● **ACTION ITEM**
Please find all lines containing "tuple" in the listing below and copy them.

=== Begin Enclosure ===

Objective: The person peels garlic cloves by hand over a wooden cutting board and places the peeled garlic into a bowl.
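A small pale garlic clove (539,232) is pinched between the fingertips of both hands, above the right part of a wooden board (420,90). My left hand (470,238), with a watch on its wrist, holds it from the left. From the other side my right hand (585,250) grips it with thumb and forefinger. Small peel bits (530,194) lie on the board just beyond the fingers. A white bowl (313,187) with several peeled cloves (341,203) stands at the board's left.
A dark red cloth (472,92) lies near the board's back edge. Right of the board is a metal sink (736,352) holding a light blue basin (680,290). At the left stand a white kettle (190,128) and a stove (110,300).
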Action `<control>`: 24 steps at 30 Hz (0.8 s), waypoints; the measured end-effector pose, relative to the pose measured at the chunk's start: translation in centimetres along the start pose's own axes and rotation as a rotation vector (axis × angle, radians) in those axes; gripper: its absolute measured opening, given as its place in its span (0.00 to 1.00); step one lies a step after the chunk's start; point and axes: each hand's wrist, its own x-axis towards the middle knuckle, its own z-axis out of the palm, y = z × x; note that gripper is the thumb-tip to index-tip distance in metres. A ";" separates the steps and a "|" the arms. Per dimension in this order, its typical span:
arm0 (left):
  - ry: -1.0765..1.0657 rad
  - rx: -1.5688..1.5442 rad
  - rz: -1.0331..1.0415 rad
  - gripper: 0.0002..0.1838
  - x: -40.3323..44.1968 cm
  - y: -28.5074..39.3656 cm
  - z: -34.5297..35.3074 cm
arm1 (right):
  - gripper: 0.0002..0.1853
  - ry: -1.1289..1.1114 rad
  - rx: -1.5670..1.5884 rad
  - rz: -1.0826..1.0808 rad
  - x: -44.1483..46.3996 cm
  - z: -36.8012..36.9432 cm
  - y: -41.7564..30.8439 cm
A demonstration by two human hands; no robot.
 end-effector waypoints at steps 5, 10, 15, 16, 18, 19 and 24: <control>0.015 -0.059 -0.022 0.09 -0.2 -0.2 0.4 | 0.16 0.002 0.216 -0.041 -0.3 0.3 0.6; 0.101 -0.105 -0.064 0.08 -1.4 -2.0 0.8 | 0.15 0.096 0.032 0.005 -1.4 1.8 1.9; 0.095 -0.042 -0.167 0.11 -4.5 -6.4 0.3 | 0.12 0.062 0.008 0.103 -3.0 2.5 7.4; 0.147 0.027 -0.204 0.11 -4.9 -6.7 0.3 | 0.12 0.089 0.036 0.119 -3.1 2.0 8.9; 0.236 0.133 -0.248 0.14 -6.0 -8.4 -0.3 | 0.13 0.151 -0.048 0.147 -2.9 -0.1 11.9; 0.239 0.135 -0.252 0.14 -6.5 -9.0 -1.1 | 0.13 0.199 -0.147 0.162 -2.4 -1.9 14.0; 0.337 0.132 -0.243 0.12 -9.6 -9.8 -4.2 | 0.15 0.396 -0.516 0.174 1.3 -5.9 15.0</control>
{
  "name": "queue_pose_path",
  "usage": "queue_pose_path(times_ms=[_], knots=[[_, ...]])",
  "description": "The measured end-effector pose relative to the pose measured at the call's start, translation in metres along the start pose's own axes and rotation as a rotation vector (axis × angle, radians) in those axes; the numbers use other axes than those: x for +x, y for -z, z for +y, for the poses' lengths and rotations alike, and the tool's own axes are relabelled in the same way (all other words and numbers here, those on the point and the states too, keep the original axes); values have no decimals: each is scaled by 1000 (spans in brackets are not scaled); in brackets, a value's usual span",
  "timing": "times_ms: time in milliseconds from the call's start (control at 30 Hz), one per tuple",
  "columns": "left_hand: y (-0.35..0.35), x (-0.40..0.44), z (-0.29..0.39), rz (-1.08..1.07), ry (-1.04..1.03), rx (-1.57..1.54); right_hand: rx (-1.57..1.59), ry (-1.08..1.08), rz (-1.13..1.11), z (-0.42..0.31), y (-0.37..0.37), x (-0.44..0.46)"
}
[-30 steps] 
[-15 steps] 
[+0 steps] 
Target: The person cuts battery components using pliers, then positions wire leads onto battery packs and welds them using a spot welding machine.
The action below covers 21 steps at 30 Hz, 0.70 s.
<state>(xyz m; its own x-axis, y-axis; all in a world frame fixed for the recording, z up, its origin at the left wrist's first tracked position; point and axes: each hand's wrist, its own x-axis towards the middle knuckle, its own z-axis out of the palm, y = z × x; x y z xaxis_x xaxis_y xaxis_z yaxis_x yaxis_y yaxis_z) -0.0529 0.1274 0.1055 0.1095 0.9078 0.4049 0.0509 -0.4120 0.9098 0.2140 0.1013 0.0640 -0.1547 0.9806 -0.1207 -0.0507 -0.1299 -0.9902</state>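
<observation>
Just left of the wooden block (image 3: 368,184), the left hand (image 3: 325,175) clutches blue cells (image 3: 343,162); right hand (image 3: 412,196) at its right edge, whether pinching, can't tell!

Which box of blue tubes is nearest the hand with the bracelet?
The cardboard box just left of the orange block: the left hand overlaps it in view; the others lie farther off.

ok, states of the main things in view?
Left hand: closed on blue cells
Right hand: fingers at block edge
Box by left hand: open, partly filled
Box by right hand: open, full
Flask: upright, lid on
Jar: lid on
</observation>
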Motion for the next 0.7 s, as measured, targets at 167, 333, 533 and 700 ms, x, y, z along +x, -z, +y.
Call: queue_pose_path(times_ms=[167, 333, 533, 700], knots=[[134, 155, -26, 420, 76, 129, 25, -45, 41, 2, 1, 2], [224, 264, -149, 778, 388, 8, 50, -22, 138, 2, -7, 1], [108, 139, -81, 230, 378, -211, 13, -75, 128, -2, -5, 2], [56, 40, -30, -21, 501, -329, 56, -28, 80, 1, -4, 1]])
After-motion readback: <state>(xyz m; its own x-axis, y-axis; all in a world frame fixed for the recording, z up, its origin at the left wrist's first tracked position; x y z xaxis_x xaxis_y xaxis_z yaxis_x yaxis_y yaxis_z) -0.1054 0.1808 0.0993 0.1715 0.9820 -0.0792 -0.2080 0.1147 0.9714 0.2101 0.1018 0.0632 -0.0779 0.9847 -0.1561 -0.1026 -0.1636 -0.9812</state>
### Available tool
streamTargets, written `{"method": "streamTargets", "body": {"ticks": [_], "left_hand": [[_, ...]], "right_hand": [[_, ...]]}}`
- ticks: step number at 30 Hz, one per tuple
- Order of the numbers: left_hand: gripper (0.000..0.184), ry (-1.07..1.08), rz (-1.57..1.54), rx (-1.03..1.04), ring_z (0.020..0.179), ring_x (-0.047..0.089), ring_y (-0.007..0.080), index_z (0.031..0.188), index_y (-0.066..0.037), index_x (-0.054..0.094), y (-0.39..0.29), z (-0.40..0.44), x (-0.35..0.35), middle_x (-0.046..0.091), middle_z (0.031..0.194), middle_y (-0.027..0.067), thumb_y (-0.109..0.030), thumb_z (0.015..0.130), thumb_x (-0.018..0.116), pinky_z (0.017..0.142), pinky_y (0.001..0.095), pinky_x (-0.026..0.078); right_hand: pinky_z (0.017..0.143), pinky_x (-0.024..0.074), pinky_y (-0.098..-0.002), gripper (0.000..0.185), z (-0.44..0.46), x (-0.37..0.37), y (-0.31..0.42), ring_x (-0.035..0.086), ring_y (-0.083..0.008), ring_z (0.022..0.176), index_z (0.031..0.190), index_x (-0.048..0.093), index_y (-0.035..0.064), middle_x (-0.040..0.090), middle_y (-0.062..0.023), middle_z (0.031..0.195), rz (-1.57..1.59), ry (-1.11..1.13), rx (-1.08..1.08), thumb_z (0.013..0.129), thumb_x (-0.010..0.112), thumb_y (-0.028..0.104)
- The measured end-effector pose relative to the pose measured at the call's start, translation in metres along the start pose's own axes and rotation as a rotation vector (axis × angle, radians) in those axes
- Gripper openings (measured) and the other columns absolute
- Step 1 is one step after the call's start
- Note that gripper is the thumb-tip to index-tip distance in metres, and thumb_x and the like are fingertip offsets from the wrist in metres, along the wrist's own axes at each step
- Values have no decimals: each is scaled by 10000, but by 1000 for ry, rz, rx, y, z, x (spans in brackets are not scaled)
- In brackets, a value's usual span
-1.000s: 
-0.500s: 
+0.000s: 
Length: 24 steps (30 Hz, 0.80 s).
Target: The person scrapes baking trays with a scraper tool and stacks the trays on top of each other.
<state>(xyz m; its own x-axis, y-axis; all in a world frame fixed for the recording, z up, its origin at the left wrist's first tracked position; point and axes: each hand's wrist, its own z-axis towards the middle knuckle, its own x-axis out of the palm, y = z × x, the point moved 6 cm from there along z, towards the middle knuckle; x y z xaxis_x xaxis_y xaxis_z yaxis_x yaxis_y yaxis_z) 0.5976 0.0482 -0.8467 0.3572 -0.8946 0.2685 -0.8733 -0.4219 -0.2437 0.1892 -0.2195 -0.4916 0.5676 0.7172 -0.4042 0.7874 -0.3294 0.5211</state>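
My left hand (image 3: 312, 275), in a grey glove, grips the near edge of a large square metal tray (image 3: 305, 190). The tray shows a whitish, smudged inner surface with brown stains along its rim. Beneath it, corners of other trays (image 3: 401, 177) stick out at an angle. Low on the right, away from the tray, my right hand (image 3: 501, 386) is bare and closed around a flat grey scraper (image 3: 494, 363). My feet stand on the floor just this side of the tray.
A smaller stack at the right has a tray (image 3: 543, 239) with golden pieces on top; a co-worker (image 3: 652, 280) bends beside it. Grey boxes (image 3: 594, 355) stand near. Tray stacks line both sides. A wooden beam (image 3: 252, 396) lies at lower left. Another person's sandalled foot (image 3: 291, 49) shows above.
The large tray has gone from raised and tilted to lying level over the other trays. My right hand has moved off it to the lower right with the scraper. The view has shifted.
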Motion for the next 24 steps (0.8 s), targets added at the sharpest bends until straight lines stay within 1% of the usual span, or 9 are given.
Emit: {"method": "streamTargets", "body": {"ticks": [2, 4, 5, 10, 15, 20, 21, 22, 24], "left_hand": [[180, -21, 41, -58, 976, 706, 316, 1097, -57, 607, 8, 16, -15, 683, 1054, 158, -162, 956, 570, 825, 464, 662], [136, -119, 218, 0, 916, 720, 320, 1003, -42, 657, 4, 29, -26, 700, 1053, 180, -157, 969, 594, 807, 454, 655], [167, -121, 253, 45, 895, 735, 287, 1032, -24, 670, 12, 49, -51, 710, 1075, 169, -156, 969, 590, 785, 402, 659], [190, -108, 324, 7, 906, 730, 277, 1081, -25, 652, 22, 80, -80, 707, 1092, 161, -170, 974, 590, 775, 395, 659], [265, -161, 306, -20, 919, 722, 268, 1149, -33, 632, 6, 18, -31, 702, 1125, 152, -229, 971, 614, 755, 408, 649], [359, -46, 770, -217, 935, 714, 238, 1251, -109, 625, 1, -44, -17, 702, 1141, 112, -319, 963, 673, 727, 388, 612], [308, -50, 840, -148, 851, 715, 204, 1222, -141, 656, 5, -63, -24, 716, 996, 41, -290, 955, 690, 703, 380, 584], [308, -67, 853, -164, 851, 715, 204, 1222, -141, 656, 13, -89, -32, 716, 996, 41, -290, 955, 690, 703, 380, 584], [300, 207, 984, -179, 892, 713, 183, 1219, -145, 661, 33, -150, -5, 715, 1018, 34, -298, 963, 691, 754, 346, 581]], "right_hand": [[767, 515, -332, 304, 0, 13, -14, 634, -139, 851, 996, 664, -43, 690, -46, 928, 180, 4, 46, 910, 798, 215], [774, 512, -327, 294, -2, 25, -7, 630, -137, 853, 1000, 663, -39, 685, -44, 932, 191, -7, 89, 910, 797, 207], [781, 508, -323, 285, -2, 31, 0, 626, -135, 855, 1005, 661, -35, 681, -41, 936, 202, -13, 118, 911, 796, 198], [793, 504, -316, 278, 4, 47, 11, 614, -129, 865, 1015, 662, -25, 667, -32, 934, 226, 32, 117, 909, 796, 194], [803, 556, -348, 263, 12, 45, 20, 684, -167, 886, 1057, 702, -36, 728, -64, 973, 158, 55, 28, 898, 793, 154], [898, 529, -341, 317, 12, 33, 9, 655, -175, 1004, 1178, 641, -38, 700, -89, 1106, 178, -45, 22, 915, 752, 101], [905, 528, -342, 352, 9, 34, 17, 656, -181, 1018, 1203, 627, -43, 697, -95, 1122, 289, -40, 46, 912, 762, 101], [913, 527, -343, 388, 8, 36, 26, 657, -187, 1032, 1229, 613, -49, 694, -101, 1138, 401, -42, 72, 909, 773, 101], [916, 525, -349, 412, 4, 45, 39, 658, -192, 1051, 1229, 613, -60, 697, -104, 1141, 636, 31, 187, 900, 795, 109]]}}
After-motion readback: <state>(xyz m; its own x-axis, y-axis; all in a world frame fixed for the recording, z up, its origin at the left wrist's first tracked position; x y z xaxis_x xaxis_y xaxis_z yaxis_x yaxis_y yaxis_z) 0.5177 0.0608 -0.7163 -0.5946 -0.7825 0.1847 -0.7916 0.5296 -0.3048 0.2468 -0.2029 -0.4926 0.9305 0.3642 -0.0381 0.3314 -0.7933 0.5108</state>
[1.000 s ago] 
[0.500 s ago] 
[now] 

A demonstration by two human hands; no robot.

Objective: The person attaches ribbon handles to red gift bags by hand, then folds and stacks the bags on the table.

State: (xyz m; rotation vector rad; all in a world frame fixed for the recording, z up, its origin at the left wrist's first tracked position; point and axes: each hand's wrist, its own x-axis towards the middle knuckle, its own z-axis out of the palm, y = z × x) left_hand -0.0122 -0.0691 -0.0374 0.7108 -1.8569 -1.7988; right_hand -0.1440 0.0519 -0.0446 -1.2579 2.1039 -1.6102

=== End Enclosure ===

● **WRITTEN REPLY**
  "timing": "times_ms: time in milliseconds from the call's start (control at 30 Hz), one per tuple",
- ticks: step number at 30 Hz, one per tuple

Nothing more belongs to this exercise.